→ **How to complete this task**:
The lines of the records that include "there" should all be copied.

[Data extracted from a collection]
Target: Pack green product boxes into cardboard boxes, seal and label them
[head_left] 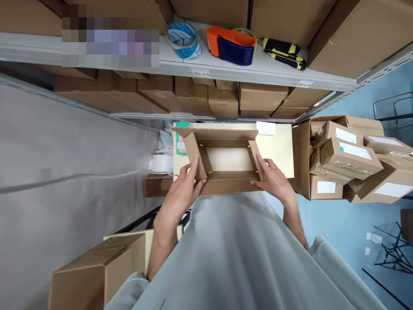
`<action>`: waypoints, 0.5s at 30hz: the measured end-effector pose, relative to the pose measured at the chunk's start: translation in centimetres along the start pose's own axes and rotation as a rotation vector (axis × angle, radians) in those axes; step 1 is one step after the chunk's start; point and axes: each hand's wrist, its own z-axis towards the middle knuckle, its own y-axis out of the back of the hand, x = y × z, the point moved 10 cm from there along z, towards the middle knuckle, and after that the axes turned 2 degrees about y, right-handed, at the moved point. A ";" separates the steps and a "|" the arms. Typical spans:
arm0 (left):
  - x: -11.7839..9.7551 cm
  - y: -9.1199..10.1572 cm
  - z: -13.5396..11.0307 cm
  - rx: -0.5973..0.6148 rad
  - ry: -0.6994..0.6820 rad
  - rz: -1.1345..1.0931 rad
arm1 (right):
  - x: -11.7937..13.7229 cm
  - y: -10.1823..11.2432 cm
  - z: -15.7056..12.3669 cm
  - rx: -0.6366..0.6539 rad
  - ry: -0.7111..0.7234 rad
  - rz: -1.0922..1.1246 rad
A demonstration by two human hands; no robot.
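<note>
A small open cardboard box (222, 178) with its flaps raised is held in front of me over a pale table (277, 148). My left hand (182, 187) grips the box's left end, fingers pressed on the left flap. My right hand (274, 181) grips the right end, thumb on the right flap. The inside of the box shows only a pale surface; nothing is seen in it.
A shelf (226, 64) above carries a roll of blue tape (183, 41), an orange and blue tape dispenser (232, 45) and yellow-black utility knives (284, 54). Labelled parcels (351, 161) fill a carton at right. A brown box (97, 271) sits low left. A white tape roll (161, 163) lies left of the table.
</note>
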 end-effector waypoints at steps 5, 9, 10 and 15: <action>-0.5 -0.8 0.4 0.004 -0.048 -0.039 | 1.5 -0.4 1.8 -0.144 -0.002 -0.083; -1.3 -0.9 1.0 -0.062 -0.046 -0.147 | 1.7 -0.5 2.1 -0.166 0.002 -0.090; -1.4 -0.9 1.2 -0.086 -0.044 -0.174 | 1.5 -0.3 2.1 -0.170 -0.002 -0.085; -0.2 -1.1 2.5 -0.161 0.051 -0.261 | 0.0 -0.1 2.2 -0.122 -0.085 -0.046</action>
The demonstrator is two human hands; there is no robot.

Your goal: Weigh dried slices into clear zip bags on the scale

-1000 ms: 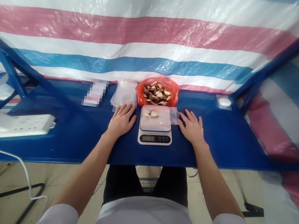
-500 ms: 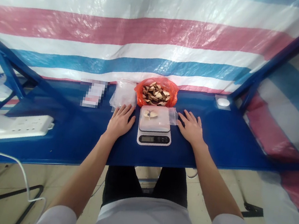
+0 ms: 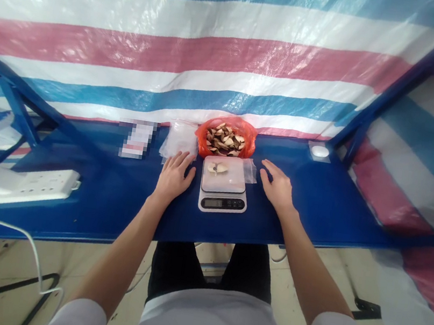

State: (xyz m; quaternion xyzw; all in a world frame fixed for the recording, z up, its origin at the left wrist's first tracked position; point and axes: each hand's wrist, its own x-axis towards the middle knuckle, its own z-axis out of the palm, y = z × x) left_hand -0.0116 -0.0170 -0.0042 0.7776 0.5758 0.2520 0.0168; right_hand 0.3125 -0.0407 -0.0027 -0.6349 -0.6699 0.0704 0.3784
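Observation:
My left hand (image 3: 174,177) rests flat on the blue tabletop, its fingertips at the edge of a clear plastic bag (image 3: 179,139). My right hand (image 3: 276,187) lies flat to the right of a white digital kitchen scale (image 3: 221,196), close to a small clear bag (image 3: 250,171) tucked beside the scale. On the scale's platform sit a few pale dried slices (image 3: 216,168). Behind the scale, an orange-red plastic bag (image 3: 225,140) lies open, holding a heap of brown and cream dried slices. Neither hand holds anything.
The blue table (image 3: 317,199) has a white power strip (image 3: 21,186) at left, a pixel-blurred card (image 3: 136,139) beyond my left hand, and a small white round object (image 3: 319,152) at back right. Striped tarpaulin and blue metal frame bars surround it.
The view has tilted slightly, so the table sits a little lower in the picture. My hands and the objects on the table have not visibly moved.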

→ **Task result**:
`<action>`: waypoints, 0.5s at 30hz: the measured end-effector pose, relative to the pose measured at the chunk's start: translation in centimetres along the start pose's own axes and rotation as a rotation vector (axis × angle, radians) in those axes; step 1 is one step after the chunk's start; point and axes: each hand's wrist, its own z-axis towards the middle knuckle, its own y-axis out of the back of the hand, x = y × z, the point moved 10 cm from there along z, towards the middle knuckle, and after that the axes turned 2 degrees about y, right-handed, at the moved point. A ";" separates the steps and a "|" the arms. Typical spans:
The demonstrator is two human hands; there is no robot.

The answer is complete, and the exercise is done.